I glanced over to see him sitting beside me, his paper plate propped carefully on his lap mirroring mine, except for the modest amount of whipped cream, as if indulging in more would be a mortal sin.

“Yeah,” I said and looked back at it.

I’d tried begging out of Thanksgiving dinner, telling my mother it was too much, too soon. It was partly true. It was too much, but I didn’t think a timetable made a difference in the grand scheme of things. It would still be too much five years from now. I’d been irrevocably changed, and no one wanted to accept it, not even me.

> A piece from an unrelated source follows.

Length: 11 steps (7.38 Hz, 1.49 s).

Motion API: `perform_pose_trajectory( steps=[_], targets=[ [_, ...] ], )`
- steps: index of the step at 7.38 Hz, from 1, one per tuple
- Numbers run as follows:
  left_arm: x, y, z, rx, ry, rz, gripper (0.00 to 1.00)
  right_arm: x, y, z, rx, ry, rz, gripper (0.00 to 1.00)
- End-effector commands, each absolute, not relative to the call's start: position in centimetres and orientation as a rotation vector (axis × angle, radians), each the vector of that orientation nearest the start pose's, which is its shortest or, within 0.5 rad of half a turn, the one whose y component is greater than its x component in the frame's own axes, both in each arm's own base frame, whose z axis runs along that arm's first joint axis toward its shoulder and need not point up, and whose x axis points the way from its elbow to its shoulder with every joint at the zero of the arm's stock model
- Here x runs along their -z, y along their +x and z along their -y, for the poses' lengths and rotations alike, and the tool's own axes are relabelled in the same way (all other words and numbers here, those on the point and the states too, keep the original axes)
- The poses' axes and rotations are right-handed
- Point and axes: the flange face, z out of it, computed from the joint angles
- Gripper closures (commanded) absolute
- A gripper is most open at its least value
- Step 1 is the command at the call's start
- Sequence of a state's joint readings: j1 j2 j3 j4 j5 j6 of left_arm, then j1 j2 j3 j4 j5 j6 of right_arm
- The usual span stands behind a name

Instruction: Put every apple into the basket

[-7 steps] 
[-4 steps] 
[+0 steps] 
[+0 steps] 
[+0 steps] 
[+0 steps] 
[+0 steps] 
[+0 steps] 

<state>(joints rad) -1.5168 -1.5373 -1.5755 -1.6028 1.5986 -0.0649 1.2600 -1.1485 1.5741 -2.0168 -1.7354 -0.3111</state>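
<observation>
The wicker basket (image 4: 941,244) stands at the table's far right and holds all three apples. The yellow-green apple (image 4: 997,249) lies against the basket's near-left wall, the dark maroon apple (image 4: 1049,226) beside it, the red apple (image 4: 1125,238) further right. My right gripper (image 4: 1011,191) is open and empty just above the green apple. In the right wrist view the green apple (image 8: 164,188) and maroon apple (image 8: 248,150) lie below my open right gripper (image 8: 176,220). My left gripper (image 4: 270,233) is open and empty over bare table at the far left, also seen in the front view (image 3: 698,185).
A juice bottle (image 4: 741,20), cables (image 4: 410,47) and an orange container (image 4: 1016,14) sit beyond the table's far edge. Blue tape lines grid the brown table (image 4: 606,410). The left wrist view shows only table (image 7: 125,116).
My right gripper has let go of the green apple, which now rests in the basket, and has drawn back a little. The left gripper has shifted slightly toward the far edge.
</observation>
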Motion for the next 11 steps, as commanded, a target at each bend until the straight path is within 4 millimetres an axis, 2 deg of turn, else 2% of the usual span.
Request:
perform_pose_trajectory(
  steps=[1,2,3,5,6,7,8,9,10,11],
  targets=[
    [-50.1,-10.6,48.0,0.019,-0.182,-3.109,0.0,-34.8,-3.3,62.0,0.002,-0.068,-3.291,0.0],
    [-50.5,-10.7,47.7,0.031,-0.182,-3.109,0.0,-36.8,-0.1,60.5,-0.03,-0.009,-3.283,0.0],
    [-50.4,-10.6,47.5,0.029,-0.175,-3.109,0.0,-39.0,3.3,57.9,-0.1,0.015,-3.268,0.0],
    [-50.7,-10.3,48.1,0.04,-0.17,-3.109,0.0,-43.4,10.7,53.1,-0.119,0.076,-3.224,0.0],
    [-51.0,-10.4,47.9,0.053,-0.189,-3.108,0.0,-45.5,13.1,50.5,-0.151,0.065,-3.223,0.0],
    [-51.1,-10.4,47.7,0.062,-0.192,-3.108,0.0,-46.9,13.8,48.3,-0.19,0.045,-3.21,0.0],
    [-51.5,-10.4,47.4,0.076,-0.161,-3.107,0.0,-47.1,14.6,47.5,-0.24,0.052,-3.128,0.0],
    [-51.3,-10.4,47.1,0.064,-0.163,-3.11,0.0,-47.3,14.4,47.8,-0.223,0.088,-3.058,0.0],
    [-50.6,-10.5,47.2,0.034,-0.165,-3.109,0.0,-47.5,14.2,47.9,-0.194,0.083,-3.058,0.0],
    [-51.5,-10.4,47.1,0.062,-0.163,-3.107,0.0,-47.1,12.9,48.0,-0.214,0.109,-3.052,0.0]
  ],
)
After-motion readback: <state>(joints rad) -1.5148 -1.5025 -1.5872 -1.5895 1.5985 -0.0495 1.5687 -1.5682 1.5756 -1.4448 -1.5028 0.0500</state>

They all wanted to believe with enough therapy and enough time, my world would be lovely again. I’d be their golden girl again, but despite my brief forays into fantasy land, I knew it wasn’t true.

Mom had insisted I come. Everybody would feel bad if I wasn’t there. And we wouldn’t want that. I’d been avoiding them all for weeks. They missed me. Etc. etc. I’d caved because you always caved with my mother if you knew what was good for you. She wouldn’t leave you alone to make a decision. She’d just harp until she got the answer she wanted. I regretted giving it now.

Most of the family was crowded in the other room around the new giant screen plasma television watching football. None of them were football fans, and most of them knew nothing about the game. They sat and watched football because it was what families did on Thanksgiving, or what they thought they were supposed to do.

We were all doing what we were supposed to do, and I wondered if even one of us was doing what he wanted to do. I glanced up to see Bobby staring at me intently. Well, one person was doing what they wanted to do.

Good for Bobby.

“Are you going to be okay?” he said.

“Yeah,” I lied.

Part of me hated him right then. Either he was too clueless to understand the nature of my captivity made it completely inappropriate for him to bring it up, or worse, he was hoping to score points as the knight in shining armor who comforted me. I couldn’t deal with being a pawn in his fantasy right then.

He reached out and put his hand over mine. I jerked away and scooted to the far end of the couch. I couldn’t stand for anyone to touch me. Or at least I couldn’t stand for anyone but one person to touch me.

“Sorry,” he mumbled. “Jeez Emmie, that fucking bastard fucked you up good, didn’t he?”

“Don’t say that!” I was shocked by the vehemence of my voice.